Only the lines below from the one containing "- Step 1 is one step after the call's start" to the one containing "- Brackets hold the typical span" should be repeated, both included and unchanged.

Dataset entries:
════════════════════

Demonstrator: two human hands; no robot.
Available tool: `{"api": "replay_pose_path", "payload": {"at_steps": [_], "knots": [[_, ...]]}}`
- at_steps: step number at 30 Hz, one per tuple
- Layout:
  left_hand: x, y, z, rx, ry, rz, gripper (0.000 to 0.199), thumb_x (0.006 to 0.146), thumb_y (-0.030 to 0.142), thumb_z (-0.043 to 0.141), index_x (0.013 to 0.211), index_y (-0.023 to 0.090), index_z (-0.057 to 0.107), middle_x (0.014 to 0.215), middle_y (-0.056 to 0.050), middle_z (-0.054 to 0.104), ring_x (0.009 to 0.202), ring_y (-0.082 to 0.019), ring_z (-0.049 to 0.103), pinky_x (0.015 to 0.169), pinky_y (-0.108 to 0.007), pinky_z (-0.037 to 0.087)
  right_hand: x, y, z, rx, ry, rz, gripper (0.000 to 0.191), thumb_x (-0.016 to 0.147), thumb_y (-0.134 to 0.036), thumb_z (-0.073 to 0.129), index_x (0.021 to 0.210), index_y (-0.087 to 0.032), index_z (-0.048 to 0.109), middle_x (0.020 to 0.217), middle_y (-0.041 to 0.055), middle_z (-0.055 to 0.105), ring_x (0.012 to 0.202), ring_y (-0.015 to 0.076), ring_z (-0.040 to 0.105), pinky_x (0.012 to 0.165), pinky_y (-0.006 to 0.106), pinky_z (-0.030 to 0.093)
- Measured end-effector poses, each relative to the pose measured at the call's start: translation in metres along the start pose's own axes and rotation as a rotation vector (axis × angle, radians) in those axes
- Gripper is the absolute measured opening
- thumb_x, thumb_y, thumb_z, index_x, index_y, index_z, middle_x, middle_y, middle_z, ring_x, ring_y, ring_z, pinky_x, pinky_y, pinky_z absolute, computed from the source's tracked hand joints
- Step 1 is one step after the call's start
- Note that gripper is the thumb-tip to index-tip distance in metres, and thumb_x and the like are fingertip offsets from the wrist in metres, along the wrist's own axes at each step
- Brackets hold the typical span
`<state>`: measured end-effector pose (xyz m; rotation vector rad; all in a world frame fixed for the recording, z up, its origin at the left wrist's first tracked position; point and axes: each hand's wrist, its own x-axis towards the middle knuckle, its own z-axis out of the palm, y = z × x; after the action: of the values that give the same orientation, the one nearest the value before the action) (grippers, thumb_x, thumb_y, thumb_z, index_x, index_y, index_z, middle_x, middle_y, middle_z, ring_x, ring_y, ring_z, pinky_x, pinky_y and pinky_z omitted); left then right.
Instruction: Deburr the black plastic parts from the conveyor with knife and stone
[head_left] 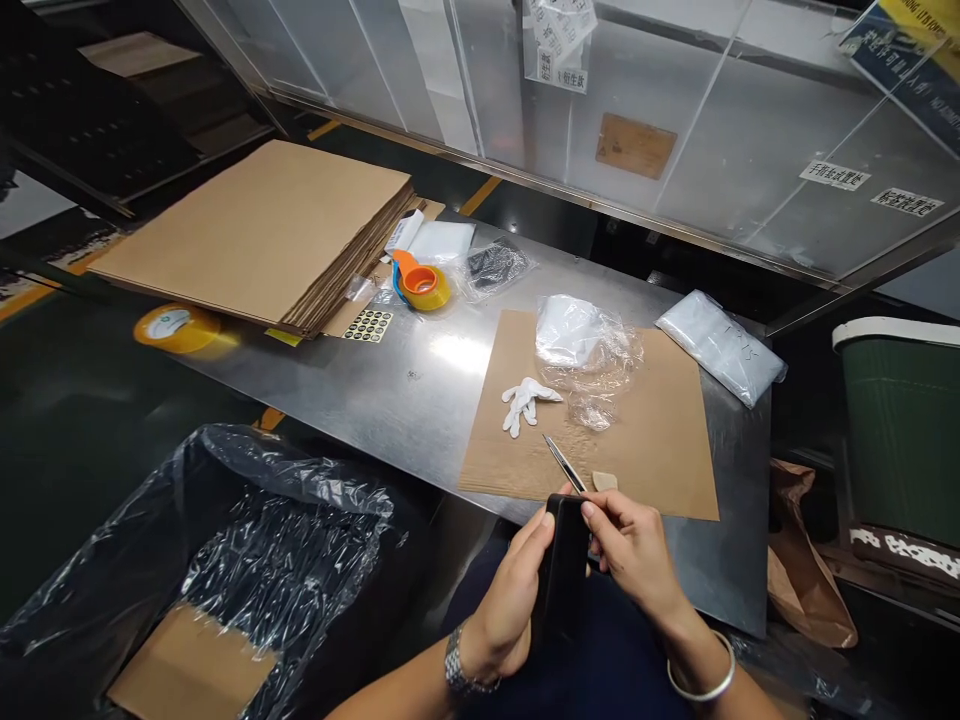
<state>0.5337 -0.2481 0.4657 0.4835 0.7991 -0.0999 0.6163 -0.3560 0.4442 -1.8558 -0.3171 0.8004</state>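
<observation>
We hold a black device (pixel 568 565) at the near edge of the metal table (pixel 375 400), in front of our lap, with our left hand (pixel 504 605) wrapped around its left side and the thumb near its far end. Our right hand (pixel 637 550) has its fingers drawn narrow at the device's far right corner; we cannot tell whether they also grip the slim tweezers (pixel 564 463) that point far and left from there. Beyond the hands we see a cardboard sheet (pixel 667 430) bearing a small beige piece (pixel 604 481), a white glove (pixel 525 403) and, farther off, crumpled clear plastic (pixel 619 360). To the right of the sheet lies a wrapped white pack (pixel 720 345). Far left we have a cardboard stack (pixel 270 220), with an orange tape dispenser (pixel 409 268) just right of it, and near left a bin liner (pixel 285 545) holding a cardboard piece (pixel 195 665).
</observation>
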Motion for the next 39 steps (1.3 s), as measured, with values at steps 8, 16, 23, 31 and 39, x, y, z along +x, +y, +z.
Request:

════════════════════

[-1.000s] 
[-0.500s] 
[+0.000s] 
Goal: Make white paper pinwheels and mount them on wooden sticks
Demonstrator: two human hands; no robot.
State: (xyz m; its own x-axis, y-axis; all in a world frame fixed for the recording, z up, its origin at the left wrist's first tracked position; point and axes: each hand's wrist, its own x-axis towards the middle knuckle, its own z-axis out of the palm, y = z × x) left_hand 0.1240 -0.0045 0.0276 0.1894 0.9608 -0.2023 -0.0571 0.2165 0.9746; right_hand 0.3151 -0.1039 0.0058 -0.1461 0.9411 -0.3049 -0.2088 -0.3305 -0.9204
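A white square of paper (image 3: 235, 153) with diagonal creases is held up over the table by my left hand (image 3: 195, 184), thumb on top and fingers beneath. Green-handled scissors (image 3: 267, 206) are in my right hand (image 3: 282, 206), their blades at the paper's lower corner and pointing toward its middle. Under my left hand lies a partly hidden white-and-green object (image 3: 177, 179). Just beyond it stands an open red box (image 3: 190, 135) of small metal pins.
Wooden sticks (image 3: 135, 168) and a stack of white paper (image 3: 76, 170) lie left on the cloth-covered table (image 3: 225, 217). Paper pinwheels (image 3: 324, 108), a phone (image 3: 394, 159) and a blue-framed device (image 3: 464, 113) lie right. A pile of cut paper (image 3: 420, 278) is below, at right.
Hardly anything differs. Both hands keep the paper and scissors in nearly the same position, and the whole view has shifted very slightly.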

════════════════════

**Expected answer**
- Step 1 is one step after the call's start
- Note that gripper is the thumb-tip to index-tip distance in metres, and thumb_x and the like are fingertip offsets from the wrist in metres, along the wrist's own axes at each step
- Brackets hold the typical span

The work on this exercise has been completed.